His jaw flexed, but he said nothing.
“We must come to some sort of understanding here,” she said, her scorn collapsing into a plea. This was not how she wanted to begin her relationship with her neighbor—her landlord . He could make her life very difficult, which was the exact opposite of what Violet wanted.
“Clean the rest of this up,” he said finally. “And try not to break anything else. I’ll have your half of the space cleared out tomorrow.” He scrubbed a hand through his hair, and she toyed with whether to tell him that a single lock had escaped the rough comb of his fingers, curling outward like a ram’s horn. She pressed her lips together, deciding against it as, nose in the air, Nathaniel Marsh stalked back out the door.
Well, this was just great. Violet waved aside the phlox that wound around her ankles.
“Stay,” she told the plants. “We’ve caused enough trouble.”
At least “trouble” was a good deal less serious an accusation than “Thornwitch, right hand to Guy Shadowfade and Scourge of Silbourne,” though neither worked in her favor. She set Bartleby and the clematis to cleaning up the broken glass and began restacking the fallen crates, careful not to jostle the contents any further.
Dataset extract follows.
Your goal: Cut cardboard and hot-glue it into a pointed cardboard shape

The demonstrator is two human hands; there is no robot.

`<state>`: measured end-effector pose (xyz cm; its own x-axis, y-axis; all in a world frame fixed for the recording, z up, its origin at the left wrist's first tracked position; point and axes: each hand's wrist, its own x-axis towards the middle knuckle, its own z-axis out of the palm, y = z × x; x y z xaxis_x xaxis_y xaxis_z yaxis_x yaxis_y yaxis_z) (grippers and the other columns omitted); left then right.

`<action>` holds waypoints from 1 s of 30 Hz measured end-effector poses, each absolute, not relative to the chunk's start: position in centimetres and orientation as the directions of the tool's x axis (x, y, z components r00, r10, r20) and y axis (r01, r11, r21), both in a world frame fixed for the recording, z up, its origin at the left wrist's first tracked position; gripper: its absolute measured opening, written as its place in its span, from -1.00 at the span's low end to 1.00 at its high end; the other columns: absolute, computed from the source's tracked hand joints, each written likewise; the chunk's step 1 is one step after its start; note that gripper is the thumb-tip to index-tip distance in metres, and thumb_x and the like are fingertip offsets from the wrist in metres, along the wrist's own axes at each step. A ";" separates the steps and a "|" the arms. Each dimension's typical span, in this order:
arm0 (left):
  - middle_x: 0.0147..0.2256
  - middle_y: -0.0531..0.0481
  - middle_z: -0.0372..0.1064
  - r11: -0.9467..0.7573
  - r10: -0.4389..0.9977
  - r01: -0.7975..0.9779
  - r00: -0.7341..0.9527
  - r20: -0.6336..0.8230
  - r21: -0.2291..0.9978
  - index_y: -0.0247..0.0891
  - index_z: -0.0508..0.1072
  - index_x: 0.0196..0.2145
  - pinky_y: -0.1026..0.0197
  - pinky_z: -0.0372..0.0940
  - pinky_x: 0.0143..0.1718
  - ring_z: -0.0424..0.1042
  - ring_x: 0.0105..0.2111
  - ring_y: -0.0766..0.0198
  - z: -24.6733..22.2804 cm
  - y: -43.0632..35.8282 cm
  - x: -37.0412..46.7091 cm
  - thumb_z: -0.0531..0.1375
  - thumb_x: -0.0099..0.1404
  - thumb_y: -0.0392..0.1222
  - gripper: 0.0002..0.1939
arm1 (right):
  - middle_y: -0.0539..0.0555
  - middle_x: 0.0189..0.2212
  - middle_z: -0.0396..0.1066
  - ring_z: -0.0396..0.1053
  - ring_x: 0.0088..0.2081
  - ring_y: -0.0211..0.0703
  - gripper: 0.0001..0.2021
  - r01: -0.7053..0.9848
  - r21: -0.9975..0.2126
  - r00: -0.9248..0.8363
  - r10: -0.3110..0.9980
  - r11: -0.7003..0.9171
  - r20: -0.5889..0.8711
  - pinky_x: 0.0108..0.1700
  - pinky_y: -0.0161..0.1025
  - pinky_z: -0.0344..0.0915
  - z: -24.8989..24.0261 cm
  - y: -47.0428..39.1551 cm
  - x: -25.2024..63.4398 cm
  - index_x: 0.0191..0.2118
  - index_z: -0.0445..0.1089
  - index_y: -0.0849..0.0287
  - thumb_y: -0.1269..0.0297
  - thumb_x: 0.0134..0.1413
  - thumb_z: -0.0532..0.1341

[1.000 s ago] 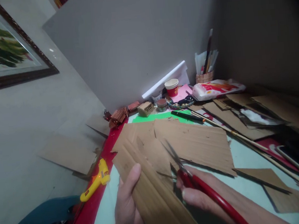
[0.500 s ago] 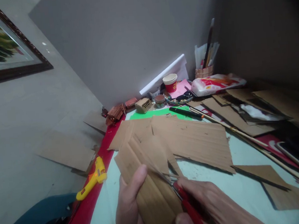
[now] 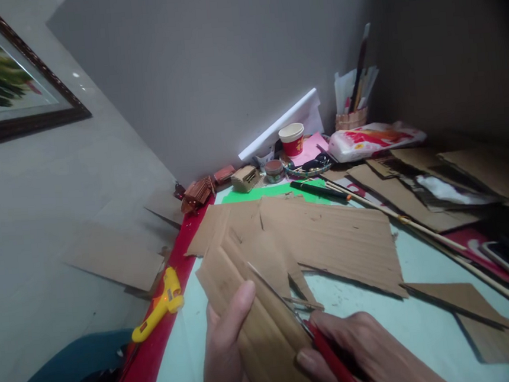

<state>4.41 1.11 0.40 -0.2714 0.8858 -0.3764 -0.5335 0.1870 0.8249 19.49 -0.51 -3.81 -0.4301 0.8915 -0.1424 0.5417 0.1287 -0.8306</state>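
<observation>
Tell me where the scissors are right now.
In the head view, the scissors are low, mostly just right of centre, gripped in the right hand, with a blade over the cardboard that the left hand holds.
</observation>
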 end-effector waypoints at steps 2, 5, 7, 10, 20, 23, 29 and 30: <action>-0.10 -0.22 0.61 0.207 0.871 -0.530 -0.284 -0.402 0.822 -0.15 0.18 0.36 -0.09 0.56 -0.15 0.64 -0.14 -0.18 0.3 1.2 4.4 0.41 0.12 -0.30 -0.10 | 0.09 -0.51 0.42 0.33 -0.46 -0.12 -0.69 0.548 -0.829 -0.419 0.896 0.117 -0.151 -0.47 -0.28 0.06 -3.9 -0.5 19.5 -0.42 0.29 0.12 0.08 0.31 0.07; -0.08 -0.21 0.60 0.199 0.879 -0.510 -0.285 -0.383 0.837 -0.12 0.14 0.37 -0.07 0.56 -0.15 0.64 -0.13 -0.16 0.2 1.3 4.2 0.40 0.14 -0.33 -0.09 | 0.09 -0.50 0.43 0.34 -0.47 -0.13 -0.66 0.528 -0.844 -0.422 0.891 0.092 -0.166 -0.47 -0.28 0.06 -3.8 -0.5 19.4 -0.41 0.29 0.13 0.07 0.35 0.04; -0.07 -0.20 0.60 0.190 0.893 -0.503 -0.269 -0.362 0.843 -0.10 0.11 0.39 -0.06 0.56 -0.15 0.64 -0.13 -0.14 0.1 1.3 4.1 0.38 0.16 -0.33 -0.09 | 0.09 -0.49 0.43 0.33 -0.48 -0.14 -0.65 0.513 -0.854 -0.432 0.885 0.084 -0.172 -0.46 -0.28 0.07 -3.7 -0.4 19.4 -0.42 0.28 0.13 0.07 0.36 0.03; -0.11 -0.21 0.62 0.217 0.888 -0.486 -0.262 -0.378 0.847 -0.13 0.10 0.39 -0.06 0.57 -0.17 0.65 -0.17 -0.15 0.1 1.2 4.2 0.38 0.18 -0.28 -0.09 | 0.10 -0.47 0.43 0.33 -0.45 -0.13 -0.69 0.491 -0.867 -0.442 0.882 0.085 -0.164 -0.45 -0.28 0.08 -3.3 -0.3 19.6 -0.42 0.29 0.13 0.10 0.32 0.08; -0.14 -0.16 0.63 0.201 0.918 -0.432 -0.232 -0.323 0.879 -0.15 0.12 0.39 -0.05 0.54 -0.12 0.66 -0.22 -0.10 0.3 0.9 5.0 0.39 0.16 -0.25 -0.09 | 0.10 -0.47 0.48 0.44 -0.44 -0.05 -0.69 0.522 -0.840 -0.403 0.911 0.152 -0.086 -0.44 -0.25 0.14 -3.5 -0.5 19.3 -0.33 0.38 0.10 0.08 0.36 0.04; -0.13 -0.19 0.63 0.257 0.892 -0.441 -0.235 -0.387 0.860 -0.17 0.11 0.38 -0.06 0.54 -0.13 0.66 -0.23 -0.12 0.1 0.9 4.8 0.40 0.15 -0.22 -0.08 | 0.09 -0.52 0.46 0.44 -0.48 -0.04 -0.63 0.554 -0.801 -0.403 0.915 0.227 -0.020 -0.46 -0.24 0.13 -4.0 -0.7 19.2 -0.41 0.33 0.09 0.08 0.40 -0.01; -0.06 -0.24 0.60 0.222 0.914 -0.436 -0.219 -0.342 0.872 -0.22 0.10 0.38 -0.05 0.52 -0.06 0.65 -0.15 -0.12 -0.7 1.1 4.2 0.41 0.16 -0.23 -0.07 | 0.09 -0.55 0.45 0.43 -0.50 -0.07 -0.53 0.528 -0.817 -0.390 0.921 0.231 0.009 -0.52 -0.27 0.12 -4.3 -0.6 19.3 -0.44 0.32 0.10 0.01 0.45 -0.07; -0.06 -0.23 0.60 0.221 0.914 -0.432 -0.220 -0.340 0.874 -0.20 0.09 0.39 -0.05 0.52 -0.05 0.64 -0.14 -0.12 -0.8 1.2 4.1 0.42 0.16 -0.23 -0.06 | 0.09 -0.55 0.44 0.42 -0.50 -0.09 -0.52 0.520 -0.820 -0.383 0.923 0.240 0.027 -0.51 -0.27 0.13 -4.5 -0.7 19.3 -0.43 0.34 0.10 -0.01 0.45 -0.07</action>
<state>4.06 1.16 -0.79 -0.2196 0.9144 -0.3401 -0.4323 0.2213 0.8742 19.30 -0.71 -4.47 -0.3829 0.9234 0.0272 0.5201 0.2399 -0.8197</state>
She could sense plants inside some of them, dried herbs and medicines for the apothecary, but others moved with the sound of clinking glass. Violet winced, knowing this meant she’d likely broken more than what littered the ground. An apothecary needed plenty of vials, she supposed, though looking over at the ruined solution on the worktable, perhaps it was more than that.
She’d never heard of an apothecary who brewed potions any more complicated than a cup of medicinal tea or a tincture enchanted to cure a cold. They sold potion ingredients, not potions themselves. That was alchemy, not medicine.
Violet had known a few alchemists in her time with Shadowfade. Nasty pieces of work, the lot of them, concerned only with their explosives. One had thought it would be funny to mix one of his powders with her plant fertilizers, and when she had fed her garden, he’d blown the whole thing up as a lark. He and the others had laughed, though not for long.
The Thornwitch didn’t have a reputation for nothing.
Over near the glass wall, Bartleby reached out a vine and poked one of the crates she’d just set right.
“Stop that,” Violet snapped. “You won’t find anything explosive in there—and if you do, you’ll just hurt yourself.” His nosiness successfully plucked out her own curiosity by the roots like a weed. She’d made enough of a mess, and as she shouldered her bag and headed back to the empty building that would soon become her shop, she vowed to keep her head down from now on.
The sting in her hands had faded, and Violet itched to try that new magic again with an excitement she hadn’t felt since Guy had given her free rein over the castle grounds landscaping. There was another well inside of her, she thought happily, searching for it again, though the glimmer she’d sensed before was nowhere to be found. It wasn’t as strong as her dark magic, she suspected, but if she could learn to harness it, she didn’t need it to be.
Tomorrow , she promised herself. Tomorrow she would try again.